Data segment START

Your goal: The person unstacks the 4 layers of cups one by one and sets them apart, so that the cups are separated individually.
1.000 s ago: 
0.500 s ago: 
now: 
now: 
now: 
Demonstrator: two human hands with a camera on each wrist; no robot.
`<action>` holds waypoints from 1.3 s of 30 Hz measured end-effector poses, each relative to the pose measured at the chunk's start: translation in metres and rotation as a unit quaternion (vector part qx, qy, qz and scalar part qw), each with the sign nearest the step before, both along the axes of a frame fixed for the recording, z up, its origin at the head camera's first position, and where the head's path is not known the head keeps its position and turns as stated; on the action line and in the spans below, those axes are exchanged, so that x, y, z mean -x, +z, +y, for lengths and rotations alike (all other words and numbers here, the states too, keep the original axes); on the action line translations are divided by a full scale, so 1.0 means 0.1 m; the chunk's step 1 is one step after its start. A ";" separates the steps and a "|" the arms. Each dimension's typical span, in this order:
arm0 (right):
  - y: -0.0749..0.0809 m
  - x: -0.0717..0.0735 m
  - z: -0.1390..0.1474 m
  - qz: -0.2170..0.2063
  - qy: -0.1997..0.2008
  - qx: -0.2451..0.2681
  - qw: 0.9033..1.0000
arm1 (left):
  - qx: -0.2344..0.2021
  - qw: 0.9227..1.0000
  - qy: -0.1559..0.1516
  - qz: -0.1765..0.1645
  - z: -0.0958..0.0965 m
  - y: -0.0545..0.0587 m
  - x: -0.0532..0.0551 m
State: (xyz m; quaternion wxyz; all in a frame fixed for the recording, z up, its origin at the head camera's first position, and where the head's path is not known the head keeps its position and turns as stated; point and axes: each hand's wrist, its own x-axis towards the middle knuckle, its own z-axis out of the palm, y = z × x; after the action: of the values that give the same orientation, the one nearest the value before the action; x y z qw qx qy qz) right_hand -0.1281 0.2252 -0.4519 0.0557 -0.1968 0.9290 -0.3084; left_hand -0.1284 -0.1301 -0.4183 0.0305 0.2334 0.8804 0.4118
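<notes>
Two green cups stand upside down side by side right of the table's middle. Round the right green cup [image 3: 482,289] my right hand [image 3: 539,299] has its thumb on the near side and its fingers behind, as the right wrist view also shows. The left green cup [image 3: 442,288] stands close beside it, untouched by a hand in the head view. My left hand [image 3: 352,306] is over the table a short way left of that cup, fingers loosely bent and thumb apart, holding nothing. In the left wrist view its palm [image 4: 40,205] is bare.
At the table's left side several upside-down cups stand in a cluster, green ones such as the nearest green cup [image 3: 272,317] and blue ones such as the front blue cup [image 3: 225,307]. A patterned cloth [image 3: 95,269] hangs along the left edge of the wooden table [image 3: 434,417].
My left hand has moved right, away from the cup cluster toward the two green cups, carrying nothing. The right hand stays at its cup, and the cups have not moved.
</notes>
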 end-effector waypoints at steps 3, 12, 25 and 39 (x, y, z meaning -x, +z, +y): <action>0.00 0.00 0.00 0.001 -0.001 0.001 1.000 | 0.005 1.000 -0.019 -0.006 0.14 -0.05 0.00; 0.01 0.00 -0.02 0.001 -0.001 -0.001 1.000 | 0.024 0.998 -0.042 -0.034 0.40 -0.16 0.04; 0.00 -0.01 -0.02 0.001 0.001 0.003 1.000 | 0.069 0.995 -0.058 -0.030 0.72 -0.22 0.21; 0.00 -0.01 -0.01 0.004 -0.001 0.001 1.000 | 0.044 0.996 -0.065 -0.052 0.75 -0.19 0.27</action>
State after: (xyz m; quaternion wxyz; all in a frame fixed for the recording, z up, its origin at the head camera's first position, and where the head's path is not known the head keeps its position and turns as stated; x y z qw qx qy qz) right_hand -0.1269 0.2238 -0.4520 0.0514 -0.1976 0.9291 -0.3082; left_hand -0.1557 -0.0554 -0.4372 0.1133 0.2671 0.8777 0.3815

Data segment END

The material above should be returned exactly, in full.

Output of the exercise:
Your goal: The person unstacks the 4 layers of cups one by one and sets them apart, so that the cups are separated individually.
1.000 s ago: 
0.500 s ago: 
now: 
now: 
now: 
Demonstrator: two human hands with a camera on each wrist; no robot.
`<action>` holds waypoints from 1.3 s of 30 Hz measured end-effector poses, each relative to the pose measured at the chunk's start: translation in metres and rotation as a unit quaternion (vector part qx, qy, qz and scalar part qw), each with the sign nearest the step before, both along the axes of a frame fixed for the recording, z up, its origin at the head camera's first position, and where the head's path is not known the head keeps its position and turns as stated; on the action line and in the spans below, those axes are exchanged, so that x, y, z mean -x, +z, +y, for lengths and rotations alike (all other words and numbers here, the states too, keep the original axes); on the action line translations are divided by a full scale, so 1.0 means 0.1 m; the chunk's step 1 is one step after its start. A ";" separates the steps and a "|" the arms. Each dimension's typical span, in this order:
arm0 (right):
  - y: -0.0749..0.0809 m
  - x: -0.0717..0.0735 m
  - z: -0.1390..0.1474 m
  - qz: -0.2170..0.2063
  - qy: -0.1997..0.2008
  - qx: -0.2451..0.2681
  - qw: 0.9033..1.0000
arm1 (left):
  - qx: -0.2344..0.2021
  - qw: 0.9227..1.0000
  - qy: -0.1559..0.1516
  - qz: -0.1765..0.1645
  - z: -0.0958..0.0965 m
  - y: -0.0545..0.0587 m
  - x: -0.0532..0.0551 m
State: (xyz m; quaternion wxyz; all in a frame fixed for the recording, z up, its origin at the head camera's first position, and where the head's path is not known the head keeps its position and turns as stated; point and axes: each hand's wrist, its own x-axis towards the middle knuckle, its own z-axis out of the palm, y = z × x; after the action: of the values that give the same orientation, the one nearest the value before the action; x y z qw qx qy qz) right_hand -0.1281 0.2252 -0.4519 0.0557 -0.1968 0.9290 -0.3084; left_hand -0.1284 -0.1301 -0.4183 0.0305 0.2334 0.8804 0.4118
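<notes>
Two green cups stand upside down side by side right of the table's middle. Round the right green cup [image 3: 482,289] my right hand [image 3: 539,299] has its thumb on the near side and its fingers behind, as the right wrist view also shows. The left green cup [image 3: 442,288] stands close beside it, untouched by a hand in the head view. My left hand [image 3: 352,306] is over the table a short way left of that cup, fingers loosely bent and thumb apart, holding nothing. In the left wrist view its palm [image 4: 40,205] is bare.
At the table's left side several upside-down cups stand in a cluster, green ones such as the nearest green cup [image 3: 272,317] and blue ones such as the front blue cup [image 3: 225,307]. A patterned cloth [image 3: 95,269] hangs along the left edge of the wooden table [image 3: 434,417].
My left hand has moved right, away from the cup cluster toward the two green cups, carrying nothing. The right hand stays at its cup, and the cups have not moved.
</notes>
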 end-effector waypoints at steps 3, 12, 25 and 39 (x, y, z meaning -x, +z, +y): <action>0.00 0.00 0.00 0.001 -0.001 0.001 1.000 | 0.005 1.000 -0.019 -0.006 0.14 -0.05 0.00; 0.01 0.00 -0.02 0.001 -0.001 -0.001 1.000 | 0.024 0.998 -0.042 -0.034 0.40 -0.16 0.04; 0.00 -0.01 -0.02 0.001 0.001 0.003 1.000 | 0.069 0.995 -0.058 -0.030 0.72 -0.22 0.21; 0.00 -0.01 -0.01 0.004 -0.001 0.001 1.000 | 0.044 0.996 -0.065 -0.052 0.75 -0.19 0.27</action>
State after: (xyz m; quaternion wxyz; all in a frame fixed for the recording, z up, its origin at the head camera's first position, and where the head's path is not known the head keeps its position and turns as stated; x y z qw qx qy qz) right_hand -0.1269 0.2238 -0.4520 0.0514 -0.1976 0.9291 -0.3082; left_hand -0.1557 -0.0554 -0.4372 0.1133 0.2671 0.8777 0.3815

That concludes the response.